Our Tax Policy

Introduction

This sets out the tax strategy of Konica Minolta Business Solutions UK (Ltd) and its UK subsidiary undertakings (the “Group”), and in making this strategy available the UK Group is fulfilling its responsibilities under Schedule 19 of the Finance Act 2016

This tax strategy applies to all UK taxes applicable to the Group and the document is owned and approved by the Board of Directors of Group (“the Board”) 
Konica Minolta Group takes its duty of making the appropriate tax payments seriously, recognising its importance, fulfils its responsibility as a member of society through its company activities, and contributes to the development of the communities in which it operates. In addition, we act and fully understand the importance of transparency including the reporting and exchange of information on tax matters and the cooperation with tax authorities.
 
Strategic Tax Objectives

  1. Engage with tax authorities in an open and transparent way in order to minimize uncertainty. This is best achieved by adopting prudent and recognized filing positions.
  2. Pro-actively partner with the business to provide clear, timely, relevant and business focused advice across all aspects of tax. Konica Minolta aim to ensure that the business understands the group tax department’s objective of minimizing exposure to tax risk and the means of achieving this.
  3. Take an appropriate and balanced approach when considering how to structure tax-sensitive transactions.
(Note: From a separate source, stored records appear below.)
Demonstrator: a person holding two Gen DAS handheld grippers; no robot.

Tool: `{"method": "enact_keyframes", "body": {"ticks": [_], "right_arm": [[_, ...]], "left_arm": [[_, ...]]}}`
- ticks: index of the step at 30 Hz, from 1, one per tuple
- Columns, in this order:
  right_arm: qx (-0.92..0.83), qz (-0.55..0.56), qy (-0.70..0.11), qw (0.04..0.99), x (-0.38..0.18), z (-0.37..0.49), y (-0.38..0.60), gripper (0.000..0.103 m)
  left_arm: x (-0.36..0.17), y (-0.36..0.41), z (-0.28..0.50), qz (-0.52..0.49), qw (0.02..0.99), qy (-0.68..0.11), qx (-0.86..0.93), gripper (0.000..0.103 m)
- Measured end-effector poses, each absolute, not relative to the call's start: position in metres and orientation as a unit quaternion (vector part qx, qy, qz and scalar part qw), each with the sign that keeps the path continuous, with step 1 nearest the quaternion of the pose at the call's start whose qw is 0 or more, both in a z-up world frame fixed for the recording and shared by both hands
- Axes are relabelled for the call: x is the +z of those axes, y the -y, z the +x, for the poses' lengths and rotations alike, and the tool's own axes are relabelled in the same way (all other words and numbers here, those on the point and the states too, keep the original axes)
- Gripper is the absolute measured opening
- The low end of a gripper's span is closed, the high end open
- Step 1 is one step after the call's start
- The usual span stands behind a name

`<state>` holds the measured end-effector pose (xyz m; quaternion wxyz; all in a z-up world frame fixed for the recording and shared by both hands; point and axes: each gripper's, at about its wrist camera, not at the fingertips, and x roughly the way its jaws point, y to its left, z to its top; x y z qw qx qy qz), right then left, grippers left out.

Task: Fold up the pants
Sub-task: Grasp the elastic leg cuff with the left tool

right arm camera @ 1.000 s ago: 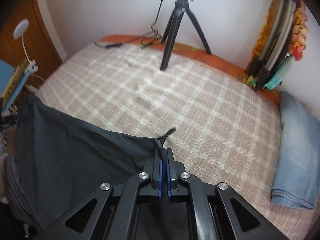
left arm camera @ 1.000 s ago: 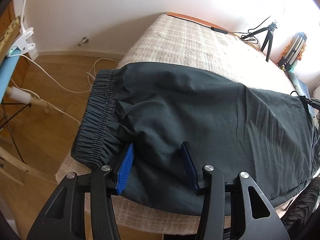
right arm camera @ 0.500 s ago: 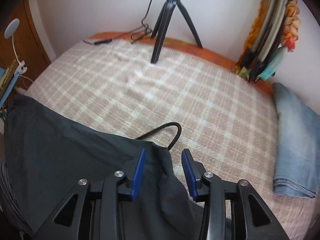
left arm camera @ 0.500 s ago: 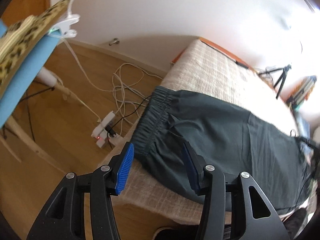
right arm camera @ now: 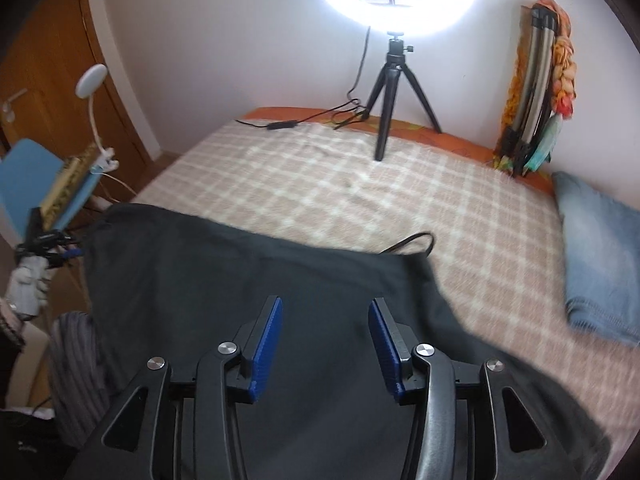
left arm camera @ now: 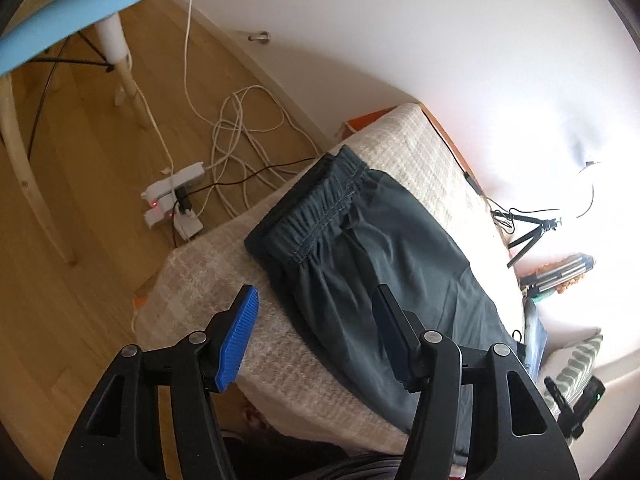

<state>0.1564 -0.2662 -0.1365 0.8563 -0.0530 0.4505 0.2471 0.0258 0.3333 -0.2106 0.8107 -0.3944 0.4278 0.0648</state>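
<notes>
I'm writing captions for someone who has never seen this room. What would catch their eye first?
The dark pants spread flat across the plaid bedspread dominate both views, the elastic waistband at the bed's edge. At the far side of the bed a glaring ring light stands on a black tripod. In the foreground, the left claw and the right claw are both open, blue pads apart over the fabric.

The pants [right arm camera: 240, 280] run under the right tool [right arm camera: 324, 320], lower edge cut off.

Right gripper [right arm camera: 324, 342] released pants [right arm camera: 240, 280], now spread wide above them; left gripper [left arm camera: 316, 336] lifted clear.
</notes>
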Motion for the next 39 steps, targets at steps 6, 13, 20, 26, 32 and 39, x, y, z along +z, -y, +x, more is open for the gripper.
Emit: {"method": "enact_keyframes", "body": {"ticks": [6, 13, 20, 26, 32, 39], "right_arm": [[0.26, -0.024, -0.468, 0.844, -0.146, 0.139, 0.267, 0.047], [0.252, -0.001, -0.48, 0.84, -0.147, 0.143, 0.267, 0.047], [0.262, 0.004, -0.492, 0.83, -0.151, 0.147, 0.252, 0.047], [0.261, -0.001, -0.495, 0.829, -0.151, 0.146, 0.247, 0.047], [0.25, 0.005, -0.494, 0.833, -0.148, 0.147, 0.252, 0.047], [0.249, 0.007, -0.492, 0.834, -0.147, 0.143, 0.253, 0.047]], "left_arm": [[-0.223, -0.339, 0.03, -0.413, 0.811, -0.41, 0.055, 0.058], [-0.229, -0.346, 0.036, -0.434, 0.82, -0.37, 0.044, 0.059], [-0.24, -0.352, 0.035, -0.469, 0.816, -0.331, 0.071, 0.055], [-0.242, -0.352, 0.038, -0.449, 0.823, -0.335, 0.091, 0.038], [-0.229, -0.342, 0.037, -0.403, 0.848, -0.329, 0.102, 0.023], [-0.188, -0.302, 0.05, -0.281, 0.896, -0.326, 0.105, 0.021]]}}
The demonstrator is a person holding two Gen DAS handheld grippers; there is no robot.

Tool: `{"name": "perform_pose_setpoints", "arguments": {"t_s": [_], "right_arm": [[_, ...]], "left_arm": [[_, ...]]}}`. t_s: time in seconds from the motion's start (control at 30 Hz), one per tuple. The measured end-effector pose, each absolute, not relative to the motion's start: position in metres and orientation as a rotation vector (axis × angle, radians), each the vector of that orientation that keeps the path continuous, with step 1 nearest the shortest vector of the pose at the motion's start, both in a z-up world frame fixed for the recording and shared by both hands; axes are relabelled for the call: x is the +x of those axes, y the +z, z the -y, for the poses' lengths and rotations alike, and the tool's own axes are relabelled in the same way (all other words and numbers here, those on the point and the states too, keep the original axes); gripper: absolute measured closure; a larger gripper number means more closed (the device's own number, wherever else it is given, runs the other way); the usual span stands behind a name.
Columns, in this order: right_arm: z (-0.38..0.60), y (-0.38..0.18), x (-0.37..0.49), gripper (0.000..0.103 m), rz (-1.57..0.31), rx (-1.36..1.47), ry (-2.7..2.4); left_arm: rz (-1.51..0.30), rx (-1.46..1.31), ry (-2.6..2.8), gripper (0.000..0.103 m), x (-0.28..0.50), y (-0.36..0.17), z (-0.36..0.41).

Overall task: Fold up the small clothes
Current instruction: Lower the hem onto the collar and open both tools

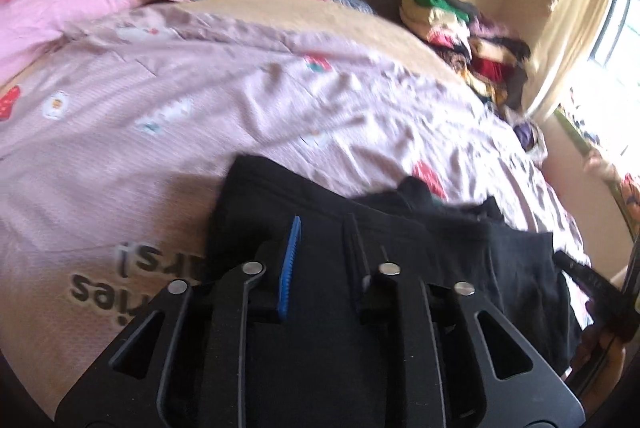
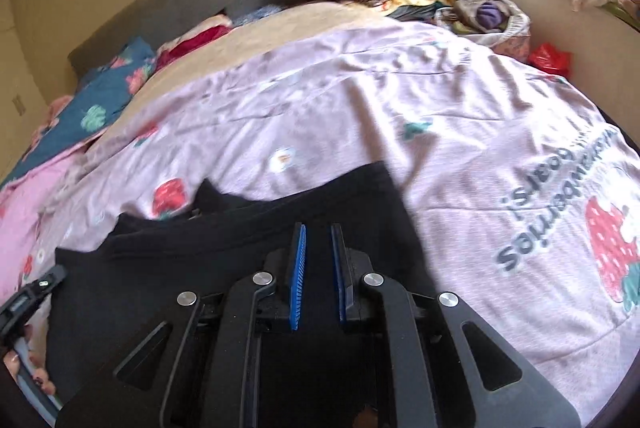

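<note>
Two tongs work one black garment, each near an outer side of it.

Left wrist view: the left gripper (image 1: 322, 228) hangs over the black garment (image 1: 440, 240), which lies flat on the pink bed cover (image 1: 200, 100) near its front edge. Its jaws are spread a little, and dark cloth shows in the gap, but the pads do not seem to press on it. Standing at the garment's left side suits a hold on one edge, so that both sides can be carried over together into a fold. A pile of folded clothes (image 1: 460, 28) sits well apart by the far wall, probably the finished stack. Upside-down print on the cover ends in "ies"; the rest is hidden or blurred.

Right wrist view: the right gripper (image 2: 318, 228) is over the garment's right part, close to its edge. Its blue pads are drawn nearly together with only a slim dark slit between them; I cannot tell whether a fold of cloth is caught there. The garment lies spread on the cover, its upper edge uneven. Beside a strawberry print (image 2: 608, 248), inverted lettering seems to read "…berries" and "goals!", though blur makes that uncertain.
</note>
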State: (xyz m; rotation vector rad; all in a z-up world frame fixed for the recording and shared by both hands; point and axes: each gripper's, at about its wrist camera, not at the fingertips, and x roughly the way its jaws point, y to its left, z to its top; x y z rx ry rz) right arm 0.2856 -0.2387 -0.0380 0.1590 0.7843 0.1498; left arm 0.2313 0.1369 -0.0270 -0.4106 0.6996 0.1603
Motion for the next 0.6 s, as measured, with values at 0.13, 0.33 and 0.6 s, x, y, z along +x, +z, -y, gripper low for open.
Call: {"name": "perform_pose_setpoints", "arguments": {"t_s": [0.13, 0.33, 0.6], "right_arm": [[0.26, -0.049, 0.293, 0.075, -0.811, 0.157, 0.095], [0.266, -0.055, 0.298, 0.064, -0.825, 0.187, 0.134], [0.254, -0.057, 0.299, 0.091, -0.821, 0.159, 0.187]], "left_arm": [[-0.673, -0.389, 0.243, 0.064, 0.218, -0.022, -0.151], [-0.736, -0.357, 0.281, 0.049, 0.218, -0.041, -0.162], [-0.72, -0.336, 0.222, 0.093, 0.224, -0.051, -0.154]]}}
Where alternative routes exist to achieve the same commercial result the most tax efficient approach in compliance with all relevant laws should be considered.
  4. Manage Konica Minolta’s tax risk by operating effective tax governance and understanding our tax control framework with a view to continuously adjusting our approach to be compliant with our tax obligations.
 
Engaging with HMRC

In its dealings with HMRC, the Group will act in an open, honest and transparent manner. The Group’s strategic aim is to avoid unnecessary disputes with HMRC and thus minimize tax risk. We aim to achieve this by:
  • outsourcing the complicated tax compliance matters to professional consultants
  • seeking assistance of professional tax professionals acting as our agents in dealings with HMRC,
  • making the tax compliance procedures and controls available for review by HMRC upon request
  • where appropriate, seeking pre-transaction clearances from HMRC.

 
 
Managing Tax Risks

Effective risk management is paramount for the Group and underpins its business strategy. The Group’s ongoing approach to UK tax risk management and governance is based on the principles of reasonable care and materiality, while considering both financial and non-financial factors.
We acknowledge the importance to compliance with tax regulations and treat the management of tax risks seriously. Consequently, we maintain on-going application of tax governance with strong internal controls in order to substantially reduce tax risk to materially acceptable levels.
As part of this governance, we have a CFO and Head of Operational Finance who oversee the Group’s accounting processes, assesses compliance with ongoing tax regulations and escalates any identified risks to the board. We also have an internal audit function that supports this activity. Identified risks are maintained on tax risk registers and their materiality assessed regularly.
 
 
Tax Planning

Konica Minolta Group engages in efficient tax planning that reflects the commercial activity of our business. We do not engage in artificial tax arrangements. We do not abuse tax havens as a method of tax evasion and act with a resolute mindset to be a responsible taxpayer.
 
Konica Minolta group recognizes the importance of transfer pricing as being arm’s length and as a means of ensuring tax payments are made appropriately to locations that contribute value and is committed to ensuring compliance with tax regulations and the related requirements for the timely filing of tax returns and the making of tax payments. Accordingly, in support of the OECD global tax policy on Base Erosion and Profit Shifting (BEPS), we have put in place a mechanism to effectively collect and monitor global tax information, and through this system, enhanced our tax governance activities.
 
Konica Minolta Group supports the principles and reforms for the appropriate international taxation with greater transparency that OECD and G20 promote and we act on that premise.
 
We observe and comply with relevant tax law and seek to minimize the risk of uncertainty or disputes in relation to tax matters.
 
Governance

The Konica Minola Inc. Group Head of Tax owns and implements the Konica Minolta Group Tax Policy and ensures that the skill and the knowledge base of tax staff is updated, and the necessary information is shared on a timely basis in Konica Minolta Group. The tax department also conducts training programs for management and hold a Global conference on finance and accounting to emphasize the importance of the Group Tax Policy, exchange opinions and provide updates on necessary tax information and current knowledge concepts.
 
Konica Minolta Group has strict internal control processes, in accordance with the Japanese Sarbanes-Oxley framework, including controls over compliance processes. These controls are monitored on a quarterly basis for effectiveness.
 
Commitment to compliance

Konica Minolta are committed to compliance with tax law and practice in the UK. Compliance for Konica Minolta means paying the right amount of tax in the right place at the right time. It involves disclosing all relevant facts and circumstances to the tax authorities and claiming reliefs and incentives where available.